Your task - From the line with "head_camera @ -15" through the line with "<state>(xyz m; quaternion", repeat the entries verbatim, both end lines included, and add nothing.

Records supplied -

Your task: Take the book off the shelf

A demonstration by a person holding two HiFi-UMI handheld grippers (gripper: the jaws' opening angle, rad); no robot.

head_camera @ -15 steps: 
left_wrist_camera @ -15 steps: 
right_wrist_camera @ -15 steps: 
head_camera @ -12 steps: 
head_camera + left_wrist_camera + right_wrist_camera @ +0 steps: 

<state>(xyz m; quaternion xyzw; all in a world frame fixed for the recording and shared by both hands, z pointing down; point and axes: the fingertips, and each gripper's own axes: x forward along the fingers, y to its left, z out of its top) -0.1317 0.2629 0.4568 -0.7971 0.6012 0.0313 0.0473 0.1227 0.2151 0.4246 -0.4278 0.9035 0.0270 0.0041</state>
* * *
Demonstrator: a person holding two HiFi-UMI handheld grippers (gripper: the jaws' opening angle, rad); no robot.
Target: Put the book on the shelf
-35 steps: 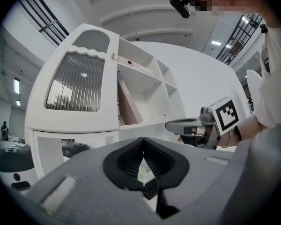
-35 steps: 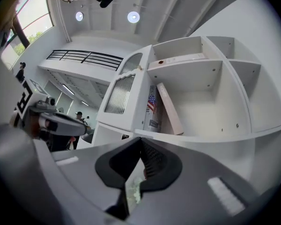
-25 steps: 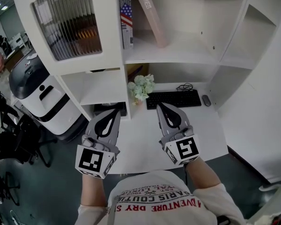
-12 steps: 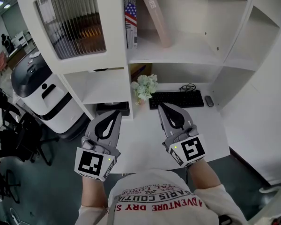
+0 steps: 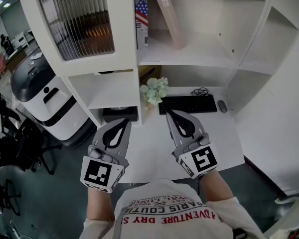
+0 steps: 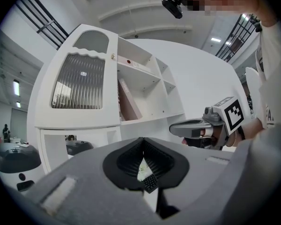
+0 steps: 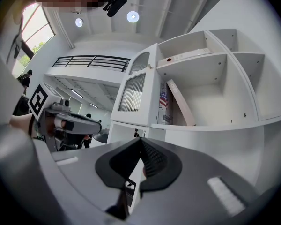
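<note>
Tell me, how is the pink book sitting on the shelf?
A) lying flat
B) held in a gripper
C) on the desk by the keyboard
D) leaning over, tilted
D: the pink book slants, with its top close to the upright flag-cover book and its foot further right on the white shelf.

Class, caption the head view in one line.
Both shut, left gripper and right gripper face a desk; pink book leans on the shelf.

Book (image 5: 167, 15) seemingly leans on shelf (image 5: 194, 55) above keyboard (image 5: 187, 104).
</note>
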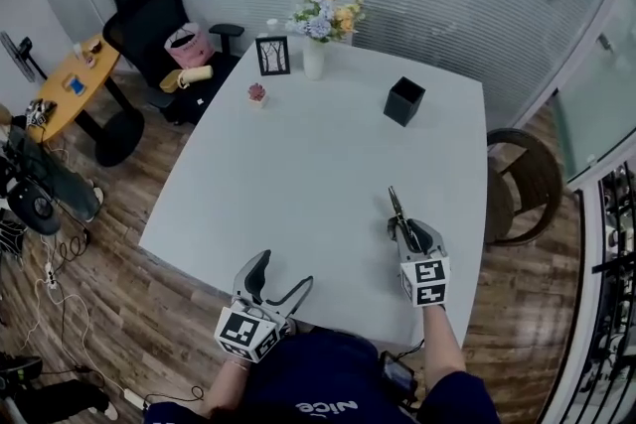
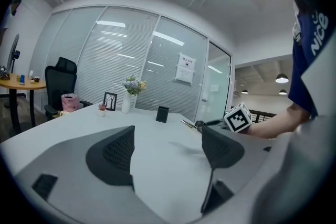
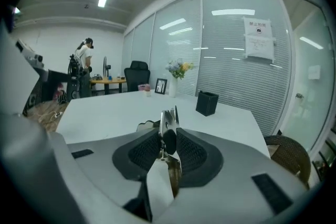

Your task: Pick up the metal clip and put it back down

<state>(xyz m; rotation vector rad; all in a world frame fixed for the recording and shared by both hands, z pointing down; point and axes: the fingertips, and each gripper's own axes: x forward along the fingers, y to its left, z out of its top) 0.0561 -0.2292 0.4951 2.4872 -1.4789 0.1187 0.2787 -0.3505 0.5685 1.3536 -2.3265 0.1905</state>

Output for this exercise -
head_camera @ -15 steps: 
left_wrist_camera @ -15 steps: 
right_wrist_camera @ -15 steps: 
head_camera @ -12 steps: 
head_camera + left_wrist_camera + right_wrist_camera @ +0 steps: 

<state>(xyz m; quaternion xyzw; all in a world frame fixed for the recording and shared by both hands, z pointing down; point and axes: the fingertips, and each gripper's own axes: x forward along the fingers, y to its left, z out of its top) -0.1317 0.2629 0.4568 -0.7971 0.6012 0.0313 0.0473 0.1227 0.2151 0.4246 -0.4278 0.9035 0.0270 0.0041</state>

The exercise is done, and nothing more is needed.